CSU Schwaben begrüßt geplanten Rücktritt von Horst Seehofer vom Parteivorsitz

Nach Horst Seehofers Erklärung den Parteivorsitz Anfang des Jahres zur Verfügung zu stellen, sieht der Bezirksvorsitzende der CSU Schwaben Markus Ferber, MdEP den Weg frei für einen personellen und thematischen Neuanfang der Partei. „Ich habe großen Respekt vor diesem Schritt und ich danke Horst Seehofer für seinen großen Einsatz für Bayern und auch für Schwaben“, so Markus Ferber.

Foto: Dominik Mesch

Der schwäbische Bezirksvorstand hatte in seiner letzten Sitzung nach dem schlechten Abschneiden bei der Landtagswahl eine schonungslose Analyse und einen umfassenden Neuanfang gefordert.

Dass Horst Seehofer diesen Schritt jetzt von sich aus gehe, ist für die CSU Schwaben die richtige Entscheidung. Auch den Zeitpunkt hält Markus Ferber für richtig. „Die nächsten Herausforderungen für die Partei liegen in Form der Europawahl bereits vor uns und bis dahin muss die Partei sich neu aufgestellt haben. Diesen Prozess wird die CSU Schwaben konstruktiv begleiten“, betont Markus Ferber.

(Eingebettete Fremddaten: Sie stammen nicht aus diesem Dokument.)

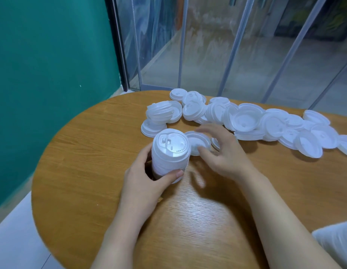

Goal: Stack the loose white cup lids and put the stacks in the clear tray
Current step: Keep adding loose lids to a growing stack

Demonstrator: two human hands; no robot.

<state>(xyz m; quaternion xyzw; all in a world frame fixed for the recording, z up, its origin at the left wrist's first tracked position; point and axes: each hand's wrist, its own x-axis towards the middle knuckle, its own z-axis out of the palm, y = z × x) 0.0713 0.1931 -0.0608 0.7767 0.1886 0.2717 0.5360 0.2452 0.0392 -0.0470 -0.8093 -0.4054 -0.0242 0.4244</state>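
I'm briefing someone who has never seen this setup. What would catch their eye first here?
First, the tall stack of lids near the table's middle, which the left hand grips. Next, the loose white lids strewn along the far side of the wooden table. The right hand reaches for a single lid beside the stack.

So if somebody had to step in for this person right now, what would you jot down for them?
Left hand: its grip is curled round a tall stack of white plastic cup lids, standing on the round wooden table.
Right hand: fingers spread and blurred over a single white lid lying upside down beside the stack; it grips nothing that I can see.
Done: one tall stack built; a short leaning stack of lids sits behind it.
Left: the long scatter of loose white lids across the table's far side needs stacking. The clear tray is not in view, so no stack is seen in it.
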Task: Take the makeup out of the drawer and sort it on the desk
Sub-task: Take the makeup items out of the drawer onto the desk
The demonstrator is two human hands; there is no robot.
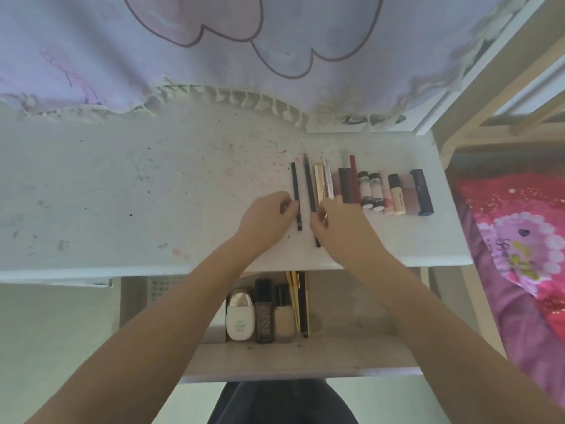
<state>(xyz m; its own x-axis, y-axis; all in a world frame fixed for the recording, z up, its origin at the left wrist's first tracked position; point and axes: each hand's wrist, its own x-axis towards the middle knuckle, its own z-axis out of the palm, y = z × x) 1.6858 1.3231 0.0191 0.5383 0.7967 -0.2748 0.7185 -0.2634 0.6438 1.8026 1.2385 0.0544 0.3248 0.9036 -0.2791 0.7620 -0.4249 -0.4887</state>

„Klar ist aber auch“, so der CSU Bezirksvorsitzende, „dass Schwaben Horst Seehofer sehr viel zu verdanken hat.“ Als eines der wichtigsten Projekte nannte Markus Ferber, MdEP die Umwandlung der Klinik in Augsburg zur Universitätsklinik. “Ohne den großen Einsatz des damaligen Ministerpräsidenten wäre dieses Projekt nicht umsetzbar gewesen“, so Ferber. Aber auch andere Projekte wie die Übernahme der Staats- und Stadtbibliothek, Verkehrsprojekte wie den Bahnausbau Augsburg-Ulm, die Einrichtung des Technologiezentrums in Augsburg und die Unterstützung des Allgäu-Airports in Memmingen tragen die Handschrift Horst Seehofers. „Hierfür gebührt ihm großer Dank“, betont Markus Ferber.